De hecho, en la mayoría de los medios su caso no se menciona con su nombre propio, sino como “El hijo de Aliverti”. ¿Qué sabemos que hizo Pablo García? Bueno, en febrero del año pasado atropelló al ciclista Reinaldo Rodas mientras conducía su Peugeot 504 por la Panamericana, donde supuestamente no pueden circular bicicletas. Por el impacto, Rodas murió y pasó a ocupar el asiento del acompañante y, así, con su cadáver de copiloto, García condujo 17km hasta el peaje donde informó lo sucedido. El “hijo de Aliverti”, de 30 años, conducía con 1,45 gramos de alcohol en sangre al momento del accidente.

¿Saben quién más conducía ebrio y provocó un accidente? Gian Marco Dolce. Este chico de 19 años tenía 1,14 gramos del alcohol en sangre cuando maniobró con equívoco su camioneta 4×4 Ford Ranger cruzando tres carriles en la ruta, de izquierda a derecha. Por la alta velocidad en la que venía la 4X4 se montó al guardarrail, ganó altura y cayó de atrás hacia adelante y de arriba hacia abajo, en un Volkswagen Gol que en ese momento estaba detenido en la banquina. Dentro de ese auto había tres obreros que murieron aplastados por la pesada caída de la Ford Ranger sobre el vehículo, se habían detenido a la espera de un cuarto compañero con el que debían ir a la obra en construcción en la que trabajaban.

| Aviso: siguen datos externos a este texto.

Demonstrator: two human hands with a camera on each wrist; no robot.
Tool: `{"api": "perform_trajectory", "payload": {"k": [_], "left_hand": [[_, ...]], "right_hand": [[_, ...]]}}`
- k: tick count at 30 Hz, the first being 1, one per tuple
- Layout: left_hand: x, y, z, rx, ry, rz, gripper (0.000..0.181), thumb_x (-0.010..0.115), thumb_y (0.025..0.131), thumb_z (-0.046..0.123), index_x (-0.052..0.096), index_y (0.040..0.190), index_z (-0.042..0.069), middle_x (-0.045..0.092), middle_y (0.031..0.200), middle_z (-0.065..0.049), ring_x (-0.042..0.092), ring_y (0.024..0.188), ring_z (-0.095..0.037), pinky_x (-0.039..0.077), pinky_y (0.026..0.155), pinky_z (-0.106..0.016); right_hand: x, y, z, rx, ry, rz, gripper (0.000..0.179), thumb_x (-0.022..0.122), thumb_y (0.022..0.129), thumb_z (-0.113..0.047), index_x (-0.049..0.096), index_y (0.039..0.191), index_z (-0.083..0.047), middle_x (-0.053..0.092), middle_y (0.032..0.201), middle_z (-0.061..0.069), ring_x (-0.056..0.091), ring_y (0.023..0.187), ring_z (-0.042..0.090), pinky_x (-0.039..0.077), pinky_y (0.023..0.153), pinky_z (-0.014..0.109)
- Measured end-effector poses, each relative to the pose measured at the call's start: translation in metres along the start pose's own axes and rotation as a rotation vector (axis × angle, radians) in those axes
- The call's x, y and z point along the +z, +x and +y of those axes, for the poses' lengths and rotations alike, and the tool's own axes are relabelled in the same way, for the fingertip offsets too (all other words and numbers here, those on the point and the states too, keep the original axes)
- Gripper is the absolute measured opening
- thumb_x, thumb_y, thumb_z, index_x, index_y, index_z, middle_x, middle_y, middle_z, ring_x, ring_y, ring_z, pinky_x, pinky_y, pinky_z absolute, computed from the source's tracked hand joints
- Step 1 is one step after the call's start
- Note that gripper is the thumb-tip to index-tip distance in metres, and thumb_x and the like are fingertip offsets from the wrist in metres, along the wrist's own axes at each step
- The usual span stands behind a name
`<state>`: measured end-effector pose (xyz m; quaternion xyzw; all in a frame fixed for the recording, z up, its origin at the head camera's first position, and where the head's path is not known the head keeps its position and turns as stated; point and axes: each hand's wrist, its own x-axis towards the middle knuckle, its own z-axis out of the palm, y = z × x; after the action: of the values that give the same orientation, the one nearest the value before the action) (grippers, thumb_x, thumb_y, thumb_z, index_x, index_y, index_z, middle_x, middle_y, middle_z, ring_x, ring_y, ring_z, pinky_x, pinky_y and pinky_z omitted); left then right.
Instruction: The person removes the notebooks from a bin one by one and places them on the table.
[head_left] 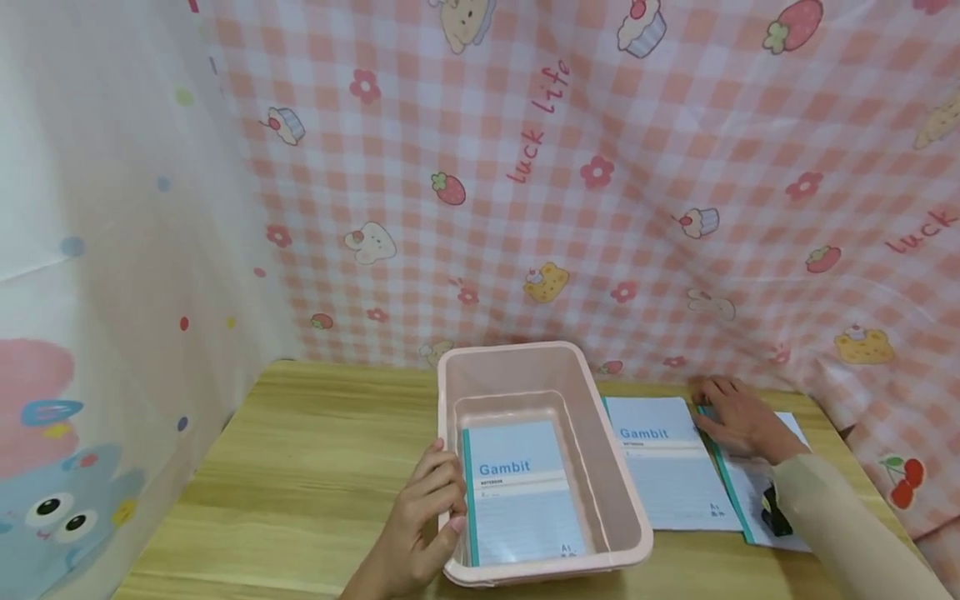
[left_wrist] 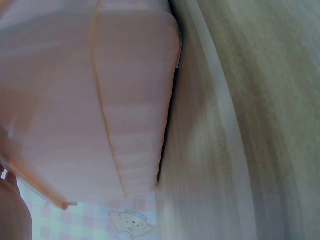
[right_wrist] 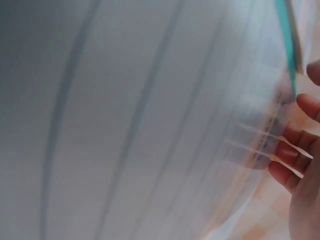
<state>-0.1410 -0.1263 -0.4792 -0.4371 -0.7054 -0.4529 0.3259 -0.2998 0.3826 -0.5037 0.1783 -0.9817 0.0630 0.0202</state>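
My left hand (head_left: 427,517) grips the left rim of a pink plastic bin (head_left: 611,475), fingers curled over its edge. From the left wrist view, the bin's outer wall (left_wrist: 55,125) fills much of the picture. Inside the bin lies a pale blue notebook (head_left: 525,508) with a green spine. To the right of the bin, a second notebook (head_left: 667,487) lies flat. My right hand (head_left: 738,417) is over the upper part of a third notebook (head_left: 738,475), partly covered by hand and sleeve. In the right wrist view, the extended fingertips touch its lined cover (right_wrist: 150,125) near the spine.
The wooden table (head_left: 315,475) extends left of the bin. A pink checked cloth (head_left: 487,208) hangs along the table's back edge, and a white printed curtain (head_left: 135,275) hangs at the left. A small black thing (head_left: 775,510) shows beside the right sleeve, over the third notebook.
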Motion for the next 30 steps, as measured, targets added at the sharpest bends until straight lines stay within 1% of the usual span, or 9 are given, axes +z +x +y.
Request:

¿Quién es Gian Marco Dolce? El hijo de la exmodelo Barbara Durand y el empresario Gian Dolce. ¿No recuerdan este hecho? Pero si ocurrió dos meses después del otro evento y si murieron tres trabajadores en este caso en vez de uno. Los medios le deben haber dado una gran cobertura, y deben estar sobre el tema aun, ya que Gian Marco o Gianmarco quedó imputado por el delito de homicidio culposo agravado, un delito que, según el artículo 84 del Código Penal, prevé la pena de 2 a 5 años de prisión para los casos donde haya más de una víctima y cuando la muerte es provocada por la conducción imprudente de un vehículo. ¿Ah, no? Pero si con el caso de Pablo García han llenado horas y horas de programas informativos, han invertido litros de tinta y lo han desmenuzado hasta el cansancio en las radios… ¿No es más impactante la muerte de los tres obreros que esperaban a un compañero para ir a trabajar a la obra y les cayó la muerte desde el cielo en manos de un pibe borracho?

Son preguntas subjetivas, es cierto, alguien puede decirme que manejar 17km con un cadáver en el asiento de acompañante hasta llegar a un peaje donde denunciar lo ocurrido, es más impactante. En fin, la subjetividad es así. No es motivo de estas líneas abordar la fatalidad intrínseca de ambos casos, ni culpar ni defender a nadie: ambos conductores alcoholizados sesgaron la vida de inocentes.

Lo que es objetivo es el tratamiento que los medios le dieron a ambos siniestros. Todos sabemos, aunque sea tenemos una idea, de lo que hizo “El hijo de Aliverti”, pero no es así con lo que hizo “el hijo de Barbara Durand y Gian Dolce”. Y eso responde pura y exclusivamente al manejo mediático de la información.

Podríamos caer en señalar facilismos, como que García manejaba un viejo 504 y Dolce una 4×4 y que ese obvio poder económico puede haber influido en los niveles de exposición pública de ambos. Especulaciones. Podemos señalar que uno, al ser hijo de un periodista de opinión favorable al gobierno, ha sido un peón mas caído en la batalla entre Kirchnerismo y medios hegemónicos. Son datos que podríamos poner en el análisis, pero el dato por excelencia, el excluyente, es el manejo de estos casos por parte de los medios de comunicación, la administración de la información, donde lo primero que resalta es cómo sabemos lo que ellos quieren que sepamos y como desconocemos lo que a ellos les conviene que ignoremos.